Une semaine après son évasion rocambolesque du Japon, Carlos Ghosn a tenu une conférence de presse au Liban, en début d'après-midi, mercredi 8 janvier. Pour cet événement médiatique en mondovision, 130 journalistes ont été accrédités au total, dont seulement quatre Japonais. L'ancien patron de Renault et Nissan a réaffirmé à cette occasion son innocence et s'est dit victime d'un complot. "Je suis ici pour blanchir mon nom", a-t-il affirmé, le ton grave. "Ces allégations sont fausses, je n'aurais jamais dû être arrêté", a-t-il ajouté, alors qu'il est sous le coup de quatre chefs d'inculpation au Japon pour malversations financières. 

Après avoir rappelé les conditions de détention difficiles qu'il a pu subir au Japon après son arrestation, le 19 novembre 2018, et l'impossibilité de voir ses proches pendant des mois, le patron déchu est parti à l'offensive contre Nissan. Il a accusé le constructeur japonais de collusion avec le procureur. "Des preuves montrent la collusion entre Nissan et le parquet", a-t-il assuré. Carlos Ghosn a précisé qu'au moment de son arrestation fin 2018, à sa descente d'avion à Tokyo, il n'avait pas compris ce qui lui arrivait et ne savait pas "que c'était Nissan qui tirait les ficelles".

Deux raisons expliqueraient les accusations à son encontre

Le regard noir, l'homme d'affaire libano-franco-brésilien a cité plusieurs noms de dirigeants du constructeur nippon, dont l'ancien PDG de Nissan Hiroto Saikawa, contraint à la démission en décembre dernier, ainsi que Hari Nada, ancien bras droit de Carlos Ghosn.

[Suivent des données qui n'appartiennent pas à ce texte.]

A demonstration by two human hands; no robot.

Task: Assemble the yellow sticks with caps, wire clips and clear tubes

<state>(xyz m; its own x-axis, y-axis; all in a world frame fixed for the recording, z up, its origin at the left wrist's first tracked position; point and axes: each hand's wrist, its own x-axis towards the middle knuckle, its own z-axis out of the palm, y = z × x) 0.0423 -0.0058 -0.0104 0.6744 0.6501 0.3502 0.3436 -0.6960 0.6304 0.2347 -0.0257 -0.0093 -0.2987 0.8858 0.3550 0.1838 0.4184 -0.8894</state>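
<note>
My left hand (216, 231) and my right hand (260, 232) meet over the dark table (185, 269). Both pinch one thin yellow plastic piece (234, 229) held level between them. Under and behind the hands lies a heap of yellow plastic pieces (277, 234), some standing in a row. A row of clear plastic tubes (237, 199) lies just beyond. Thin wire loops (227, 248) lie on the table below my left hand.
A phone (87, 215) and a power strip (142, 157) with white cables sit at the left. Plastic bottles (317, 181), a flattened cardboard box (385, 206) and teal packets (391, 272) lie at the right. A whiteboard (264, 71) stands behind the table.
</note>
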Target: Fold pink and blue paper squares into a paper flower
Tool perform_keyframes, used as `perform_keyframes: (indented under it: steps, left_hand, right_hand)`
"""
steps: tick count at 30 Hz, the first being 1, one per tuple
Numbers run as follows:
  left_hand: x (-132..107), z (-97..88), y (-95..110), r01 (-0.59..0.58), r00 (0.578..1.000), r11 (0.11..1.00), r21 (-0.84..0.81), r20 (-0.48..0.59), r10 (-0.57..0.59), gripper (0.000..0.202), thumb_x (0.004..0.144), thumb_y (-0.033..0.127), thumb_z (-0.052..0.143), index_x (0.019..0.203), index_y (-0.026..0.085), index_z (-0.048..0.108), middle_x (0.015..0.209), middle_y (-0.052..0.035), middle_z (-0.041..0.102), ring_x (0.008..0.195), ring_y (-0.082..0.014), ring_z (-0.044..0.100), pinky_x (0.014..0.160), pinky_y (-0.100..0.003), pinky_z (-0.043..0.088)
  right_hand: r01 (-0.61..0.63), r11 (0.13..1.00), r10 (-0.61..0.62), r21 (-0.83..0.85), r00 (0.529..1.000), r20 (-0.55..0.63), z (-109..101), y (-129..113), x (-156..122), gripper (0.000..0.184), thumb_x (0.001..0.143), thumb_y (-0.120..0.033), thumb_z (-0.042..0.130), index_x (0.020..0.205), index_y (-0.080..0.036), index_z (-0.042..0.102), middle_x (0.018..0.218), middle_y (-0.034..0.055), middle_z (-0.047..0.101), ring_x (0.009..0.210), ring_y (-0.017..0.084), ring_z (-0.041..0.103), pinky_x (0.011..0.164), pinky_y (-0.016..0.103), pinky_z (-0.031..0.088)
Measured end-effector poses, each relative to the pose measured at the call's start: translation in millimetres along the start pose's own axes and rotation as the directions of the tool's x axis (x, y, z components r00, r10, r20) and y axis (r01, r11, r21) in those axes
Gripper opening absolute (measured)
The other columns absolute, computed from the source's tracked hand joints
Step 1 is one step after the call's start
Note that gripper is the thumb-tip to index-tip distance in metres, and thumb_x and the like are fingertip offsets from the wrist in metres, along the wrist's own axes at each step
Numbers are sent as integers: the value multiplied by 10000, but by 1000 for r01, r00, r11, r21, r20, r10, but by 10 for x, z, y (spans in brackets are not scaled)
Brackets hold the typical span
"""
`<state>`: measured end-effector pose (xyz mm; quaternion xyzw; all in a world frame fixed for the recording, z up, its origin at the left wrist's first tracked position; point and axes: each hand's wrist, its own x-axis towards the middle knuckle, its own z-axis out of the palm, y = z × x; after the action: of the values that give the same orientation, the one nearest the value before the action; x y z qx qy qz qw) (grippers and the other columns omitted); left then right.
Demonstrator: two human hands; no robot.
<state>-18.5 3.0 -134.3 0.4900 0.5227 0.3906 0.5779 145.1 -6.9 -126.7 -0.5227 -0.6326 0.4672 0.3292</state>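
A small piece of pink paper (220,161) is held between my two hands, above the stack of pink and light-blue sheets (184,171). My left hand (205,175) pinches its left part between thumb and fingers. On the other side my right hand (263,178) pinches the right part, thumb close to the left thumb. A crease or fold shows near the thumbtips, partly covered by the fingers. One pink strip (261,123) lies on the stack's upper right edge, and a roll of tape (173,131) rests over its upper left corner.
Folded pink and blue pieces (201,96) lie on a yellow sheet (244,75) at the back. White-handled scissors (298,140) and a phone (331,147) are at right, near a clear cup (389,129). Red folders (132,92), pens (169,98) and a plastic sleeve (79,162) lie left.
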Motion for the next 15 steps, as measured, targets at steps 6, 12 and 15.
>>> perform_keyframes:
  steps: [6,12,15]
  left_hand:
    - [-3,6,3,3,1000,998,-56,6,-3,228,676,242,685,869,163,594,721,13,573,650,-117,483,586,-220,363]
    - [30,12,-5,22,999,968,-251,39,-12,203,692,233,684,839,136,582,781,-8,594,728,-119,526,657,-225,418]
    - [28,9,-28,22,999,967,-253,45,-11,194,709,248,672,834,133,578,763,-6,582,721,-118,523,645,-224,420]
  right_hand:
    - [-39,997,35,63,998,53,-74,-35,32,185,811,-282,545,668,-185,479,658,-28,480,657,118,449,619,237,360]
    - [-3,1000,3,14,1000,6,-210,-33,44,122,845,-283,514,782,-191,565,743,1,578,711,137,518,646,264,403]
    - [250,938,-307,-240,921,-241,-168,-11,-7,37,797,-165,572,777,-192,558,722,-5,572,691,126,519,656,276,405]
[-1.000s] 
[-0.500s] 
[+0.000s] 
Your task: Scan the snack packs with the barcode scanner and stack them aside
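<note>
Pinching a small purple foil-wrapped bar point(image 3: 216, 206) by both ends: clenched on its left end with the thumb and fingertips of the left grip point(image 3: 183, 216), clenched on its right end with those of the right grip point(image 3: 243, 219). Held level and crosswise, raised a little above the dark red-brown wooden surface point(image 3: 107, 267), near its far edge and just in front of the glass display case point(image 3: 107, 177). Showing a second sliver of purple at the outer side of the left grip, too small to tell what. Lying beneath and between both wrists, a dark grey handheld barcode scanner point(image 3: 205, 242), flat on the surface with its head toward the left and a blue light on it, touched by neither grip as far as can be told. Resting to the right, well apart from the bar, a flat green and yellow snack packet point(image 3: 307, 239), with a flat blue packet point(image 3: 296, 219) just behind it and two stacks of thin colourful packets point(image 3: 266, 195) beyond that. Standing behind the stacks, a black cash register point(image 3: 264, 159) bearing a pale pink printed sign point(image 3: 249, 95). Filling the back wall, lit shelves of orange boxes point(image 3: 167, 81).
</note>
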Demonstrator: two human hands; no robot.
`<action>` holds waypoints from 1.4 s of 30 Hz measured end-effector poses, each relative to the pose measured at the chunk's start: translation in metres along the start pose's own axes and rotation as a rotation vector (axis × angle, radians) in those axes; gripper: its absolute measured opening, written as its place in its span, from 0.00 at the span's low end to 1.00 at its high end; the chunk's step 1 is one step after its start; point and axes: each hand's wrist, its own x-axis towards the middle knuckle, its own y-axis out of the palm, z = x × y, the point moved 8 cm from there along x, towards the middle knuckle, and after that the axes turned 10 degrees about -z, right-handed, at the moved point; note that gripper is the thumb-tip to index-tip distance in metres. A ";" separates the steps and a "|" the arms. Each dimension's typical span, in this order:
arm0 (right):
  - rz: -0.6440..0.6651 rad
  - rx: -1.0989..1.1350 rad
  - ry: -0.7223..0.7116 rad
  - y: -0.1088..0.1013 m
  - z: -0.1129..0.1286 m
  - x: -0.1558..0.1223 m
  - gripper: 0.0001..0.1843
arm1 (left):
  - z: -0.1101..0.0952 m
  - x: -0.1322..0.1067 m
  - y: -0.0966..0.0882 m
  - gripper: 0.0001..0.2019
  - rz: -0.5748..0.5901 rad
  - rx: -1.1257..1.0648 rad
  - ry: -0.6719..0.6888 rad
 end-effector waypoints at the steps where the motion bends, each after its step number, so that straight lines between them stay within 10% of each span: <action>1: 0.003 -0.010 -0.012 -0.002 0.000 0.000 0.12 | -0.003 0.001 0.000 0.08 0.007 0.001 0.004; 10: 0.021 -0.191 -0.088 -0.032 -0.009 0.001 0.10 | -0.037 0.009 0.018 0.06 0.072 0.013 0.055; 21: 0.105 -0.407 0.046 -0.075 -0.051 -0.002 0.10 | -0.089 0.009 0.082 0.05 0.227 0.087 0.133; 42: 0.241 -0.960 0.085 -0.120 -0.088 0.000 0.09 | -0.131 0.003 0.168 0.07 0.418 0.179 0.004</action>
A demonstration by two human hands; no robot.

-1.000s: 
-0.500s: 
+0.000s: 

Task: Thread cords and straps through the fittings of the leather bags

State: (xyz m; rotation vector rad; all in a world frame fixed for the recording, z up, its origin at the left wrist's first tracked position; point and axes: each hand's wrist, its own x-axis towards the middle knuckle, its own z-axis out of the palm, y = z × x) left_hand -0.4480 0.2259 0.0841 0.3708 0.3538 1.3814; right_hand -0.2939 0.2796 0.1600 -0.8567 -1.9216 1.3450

Mais l'ex-dirigeant d'entreprise est allé plus loin, soulignant que des représentants du gouvernement japonais étaient aussi en lien avec la justice nippone. "Il y en a d'autres qui ont participé et j'ai tous les noms." Il s'est toutefois refusé à les donner par "respect" pour le Liban et en raison de "l'hospitalité qui m'a été réservé par les autorités libanaises". "Je ne voudrais en aucun cas compliquer leur tâche", a-t-il justifié.

Carlos Ghosn a ensuite tempéré son propos, estimant que le Premier ministre japonais, Shinzō Abe, ne devait pas être impliqué dans son arrestation. Il a surtout concentré ses attaques contre Nissan, à grand renfort de gestes.

Pour lui, pas de doute, deux raisons expliquent le "complot" dont il serait victime. Le déclin de la performance de Nissan à partir de 2017 d'une part, et la défiance des Japonais d'autre part, qui se seraient estimés lésés au niveau des droits de vote dans Renault, avec l'entrée en vigueur de la loi Florange doublant les droits de vote de l'Etat français. "Certains de mes amis japonais ont pensé que la seule manière de se débarrasser de Renault était de se débarrasser de moi." Et d'ajouter : "J'ai été arrêté pour n'avoir pas déclaré une rémunération qui ne m'avait pas été payée et qui n'avait même pas été décidée."